AIM OF THE TASK
Please filter the entries and return only the lines that include "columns".

(Items listed in a dataset)
Segment Open

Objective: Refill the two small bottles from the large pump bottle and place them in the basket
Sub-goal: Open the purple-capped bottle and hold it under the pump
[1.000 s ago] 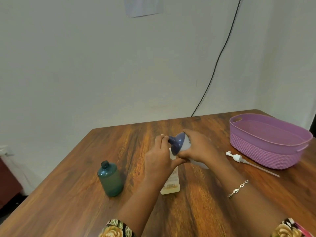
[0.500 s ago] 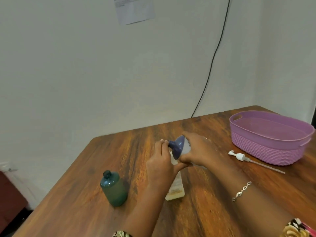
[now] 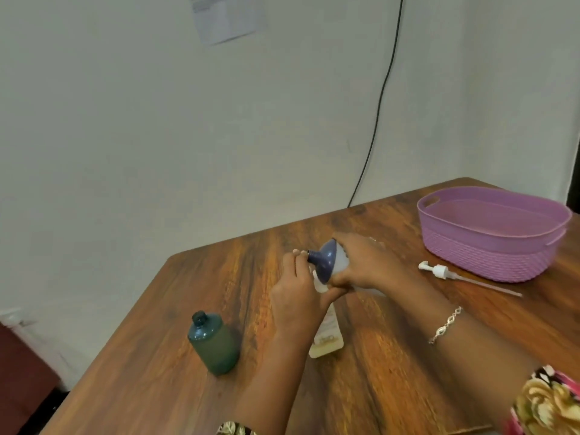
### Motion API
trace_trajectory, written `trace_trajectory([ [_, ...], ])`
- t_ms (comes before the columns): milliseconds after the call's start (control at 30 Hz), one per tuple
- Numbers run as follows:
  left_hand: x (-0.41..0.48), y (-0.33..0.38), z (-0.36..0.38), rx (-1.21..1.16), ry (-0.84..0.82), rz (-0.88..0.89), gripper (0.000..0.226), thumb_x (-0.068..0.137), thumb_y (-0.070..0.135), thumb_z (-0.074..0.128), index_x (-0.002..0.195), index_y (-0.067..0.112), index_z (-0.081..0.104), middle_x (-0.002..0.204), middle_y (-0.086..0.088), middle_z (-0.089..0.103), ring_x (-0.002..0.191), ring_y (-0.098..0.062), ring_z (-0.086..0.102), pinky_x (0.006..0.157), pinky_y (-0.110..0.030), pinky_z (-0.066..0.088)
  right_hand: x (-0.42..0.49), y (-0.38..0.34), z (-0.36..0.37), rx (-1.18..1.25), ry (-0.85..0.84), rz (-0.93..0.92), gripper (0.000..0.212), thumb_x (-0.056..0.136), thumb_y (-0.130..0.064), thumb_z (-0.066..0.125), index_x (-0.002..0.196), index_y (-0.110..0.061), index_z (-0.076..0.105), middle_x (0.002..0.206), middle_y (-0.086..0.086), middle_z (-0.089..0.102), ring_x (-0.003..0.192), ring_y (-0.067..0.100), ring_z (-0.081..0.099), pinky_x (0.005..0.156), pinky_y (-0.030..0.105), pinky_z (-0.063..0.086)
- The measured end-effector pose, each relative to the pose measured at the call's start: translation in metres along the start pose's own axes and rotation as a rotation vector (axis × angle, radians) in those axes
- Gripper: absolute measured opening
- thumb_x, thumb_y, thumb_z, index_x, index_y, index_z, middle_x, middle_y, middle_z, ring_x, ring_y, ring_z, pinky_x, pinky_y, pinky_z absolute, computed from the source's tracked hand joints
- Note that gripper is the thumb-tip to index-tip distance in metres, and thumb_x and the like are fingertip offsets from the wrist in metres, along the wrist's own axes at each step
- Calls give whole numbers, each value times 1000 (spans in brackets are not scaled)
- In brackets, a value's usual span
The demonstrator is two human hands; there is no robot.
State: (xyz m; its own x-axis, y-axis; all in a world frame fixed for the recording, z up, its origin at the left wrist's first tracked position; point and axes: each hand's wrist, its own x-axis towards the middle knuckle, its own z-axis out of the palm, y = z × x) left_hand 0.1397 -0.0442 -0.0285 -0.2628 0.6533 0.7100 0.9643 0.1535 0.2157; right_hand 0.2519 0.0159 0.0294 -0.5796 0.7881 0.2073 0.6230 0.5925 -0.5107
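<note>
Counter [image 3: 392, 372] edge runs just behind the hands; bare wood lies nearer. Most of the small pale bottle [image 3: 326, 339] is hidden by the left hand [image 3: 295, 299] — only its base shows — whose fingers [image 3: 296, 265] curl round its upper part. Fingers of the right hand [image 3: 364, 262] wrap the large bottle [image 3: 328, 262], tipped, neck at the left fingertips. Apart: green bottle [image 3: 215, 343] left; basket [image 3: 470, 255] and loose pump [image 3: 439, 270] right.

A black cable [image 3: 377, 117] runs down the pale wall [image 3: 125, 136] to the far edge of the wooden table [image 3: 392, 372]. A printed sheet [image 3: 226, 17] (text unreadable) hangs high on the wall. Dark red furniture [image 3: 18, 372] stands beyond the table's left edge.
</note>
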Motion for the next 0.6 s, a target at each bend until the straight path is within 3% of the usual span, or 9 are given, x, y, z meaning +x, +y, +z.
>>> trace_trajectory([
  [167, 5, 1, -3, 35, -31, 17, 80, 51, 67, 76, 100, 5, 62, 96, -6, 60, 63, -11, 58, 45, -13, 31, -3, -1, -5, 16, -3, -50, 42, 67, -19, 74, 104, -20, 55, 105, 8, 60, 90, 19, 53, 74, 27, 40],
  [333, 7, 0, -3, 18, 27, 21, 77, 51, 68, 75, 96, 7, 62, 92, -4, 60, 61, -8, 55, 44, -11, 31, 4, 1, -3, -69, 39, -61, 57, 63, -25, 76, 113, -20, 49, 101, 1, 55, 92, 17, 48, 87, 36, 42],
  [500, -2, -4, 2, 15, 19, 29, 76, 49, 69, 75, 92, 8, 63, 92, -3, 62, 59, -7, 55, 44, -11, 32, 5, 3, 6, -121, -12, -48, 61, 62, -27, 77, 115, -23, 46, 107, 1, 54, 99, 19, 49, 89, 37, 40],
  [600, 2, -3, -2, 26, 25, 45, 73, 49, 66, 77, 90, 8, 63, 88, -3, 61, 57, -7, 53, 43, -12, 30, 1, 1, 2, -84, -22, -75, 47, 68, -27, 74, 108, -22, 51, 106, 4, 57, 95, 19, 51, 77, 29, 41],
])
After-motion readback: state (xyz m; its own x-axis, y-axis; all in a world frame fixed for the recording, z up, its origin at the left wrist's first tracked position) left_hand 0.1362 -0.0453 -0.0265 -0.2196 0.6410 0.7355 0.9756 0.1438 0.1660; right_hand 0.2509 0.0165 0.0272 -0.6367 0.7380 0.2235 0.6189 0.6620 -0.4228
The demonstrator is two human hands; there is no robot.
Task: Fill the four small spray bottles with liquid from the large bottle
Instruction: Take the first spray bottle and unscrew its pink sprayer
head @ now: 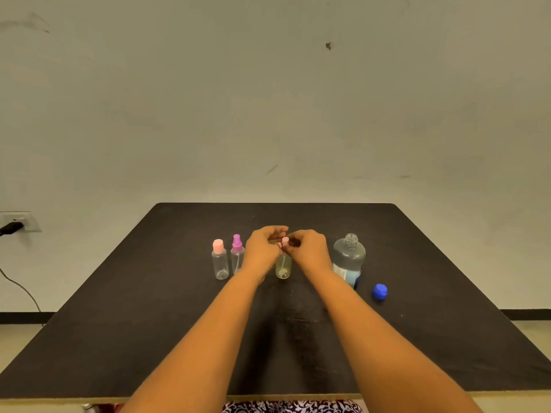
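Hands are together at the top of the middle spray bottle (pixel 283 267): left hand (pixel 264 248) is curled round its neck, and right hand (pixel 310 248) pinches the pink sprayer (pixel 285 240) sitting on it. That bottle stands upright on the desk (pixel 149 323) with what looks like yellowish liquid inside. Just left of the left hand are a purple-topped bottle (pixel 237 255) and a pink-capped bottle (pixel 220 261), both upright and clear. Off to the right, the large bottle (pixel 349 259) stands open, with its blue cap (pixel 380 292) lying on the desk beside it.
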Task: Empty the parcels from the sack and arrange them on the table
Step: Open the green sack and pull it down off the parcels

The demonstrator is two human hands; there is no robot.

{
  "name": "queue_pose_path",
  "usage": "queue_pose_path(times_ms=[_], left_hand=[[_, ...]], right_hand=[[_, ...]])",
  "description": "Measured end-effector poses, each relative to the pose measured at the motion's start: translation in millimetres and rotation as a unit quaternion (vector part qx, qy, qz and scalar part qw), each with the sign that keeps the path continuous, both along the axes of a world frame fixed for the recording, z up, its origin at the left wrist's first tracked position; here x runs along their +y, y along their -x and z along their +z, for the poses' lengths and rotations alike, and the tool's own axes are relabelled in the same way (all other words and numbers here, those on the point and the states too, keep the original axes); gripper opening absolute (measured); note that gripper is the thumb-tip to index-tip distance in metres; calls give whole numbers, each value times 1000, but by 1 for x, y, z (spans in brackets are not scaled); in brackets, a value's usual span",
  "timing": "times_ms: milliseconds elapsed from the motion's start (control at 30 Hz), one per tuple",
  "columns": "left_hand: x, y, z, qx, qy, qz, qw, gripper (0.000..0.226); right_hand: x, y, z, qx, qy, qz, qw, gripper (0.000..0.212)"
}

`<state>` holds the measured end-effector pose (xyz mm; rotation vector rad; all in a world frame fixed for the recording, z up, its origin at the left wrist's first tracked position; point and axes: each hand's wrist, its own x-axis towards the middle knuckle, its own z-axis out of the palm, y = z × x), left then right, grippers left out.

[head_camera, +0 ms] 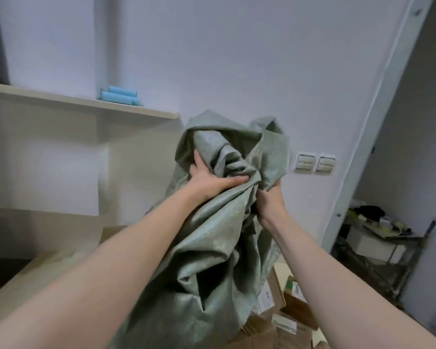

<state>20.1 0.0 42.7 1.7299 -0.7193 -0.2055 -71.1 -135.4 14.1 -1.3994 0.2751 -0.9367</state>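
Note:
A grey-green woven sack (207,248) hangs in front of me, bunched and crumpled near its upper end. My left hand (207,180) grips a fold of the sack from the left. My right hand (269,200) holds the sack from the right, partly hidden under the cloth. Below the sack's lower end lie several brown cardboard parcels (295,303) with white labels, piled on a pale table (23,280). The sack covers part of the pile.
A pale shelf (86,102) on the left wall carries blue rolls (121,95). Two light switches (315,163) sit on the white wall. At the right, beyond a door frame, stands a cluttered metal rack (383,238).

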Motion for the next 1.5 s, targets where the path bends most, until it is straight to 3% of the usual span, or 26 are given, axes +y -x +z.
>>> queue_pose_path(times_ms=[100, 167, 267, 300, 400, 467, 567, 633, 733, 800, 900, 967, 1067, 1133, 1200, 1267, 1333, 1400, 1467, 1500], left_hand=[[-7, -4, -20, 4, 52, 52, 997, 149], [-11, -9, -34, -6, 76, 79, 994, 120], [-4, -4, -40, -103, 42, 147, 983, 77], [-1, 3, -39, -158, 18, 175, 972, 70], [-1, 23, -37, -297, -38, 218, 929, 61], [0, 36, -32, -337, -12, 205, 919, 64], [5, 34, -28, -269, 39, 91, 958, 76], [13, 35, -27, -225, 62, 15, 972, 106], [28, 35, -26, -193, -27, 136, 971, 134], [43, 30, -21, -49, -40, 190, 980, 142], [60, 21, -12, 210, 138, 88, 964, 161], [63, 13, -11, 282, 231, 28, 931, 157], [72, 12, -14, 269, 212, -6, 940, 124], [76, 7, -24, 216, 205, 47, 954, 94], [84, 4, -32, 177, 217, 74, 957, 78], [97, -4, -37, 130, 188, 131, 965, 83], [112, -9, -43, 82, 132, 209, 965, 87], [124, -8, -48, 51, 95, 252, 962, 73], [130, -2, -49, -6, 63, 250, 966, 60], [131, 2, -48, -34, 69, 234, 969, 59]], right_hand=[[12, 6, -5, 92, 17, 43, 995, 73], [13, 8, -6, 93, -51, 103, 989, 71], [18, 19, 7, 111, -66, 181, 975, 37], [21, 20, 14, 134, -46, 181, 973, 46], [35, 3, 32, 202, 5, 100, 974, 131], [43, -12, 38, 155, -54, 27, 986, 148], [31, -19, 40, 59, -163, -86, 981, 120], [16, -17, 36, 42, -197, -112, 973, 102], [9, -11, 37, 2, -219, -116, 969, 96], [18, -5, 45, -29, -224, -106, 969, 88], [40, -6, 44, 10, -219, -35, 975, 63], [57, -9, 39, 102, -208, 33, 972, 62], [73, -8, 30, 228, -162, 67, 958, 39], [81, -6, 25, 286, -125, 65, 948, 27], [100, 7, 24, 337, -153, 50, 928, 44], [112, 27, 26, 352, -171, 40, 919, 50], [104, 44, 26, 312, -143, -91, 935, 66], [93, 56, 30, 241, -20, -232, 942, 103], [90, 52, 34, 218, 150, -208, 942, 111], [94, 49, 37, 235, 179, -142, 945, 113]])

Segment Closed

OUTPUT BELOW
- t_ms (comes before the columns): milliseconds after the call's start (control at 30 Hz), one per tuple
  "columns": "left_hand: x, y, z, qx, qy, qz, qw, gripper (0.000..0.226); right_hand: x, y, z, qx, qy, qz, qw, gripper (0.000..0.212)"

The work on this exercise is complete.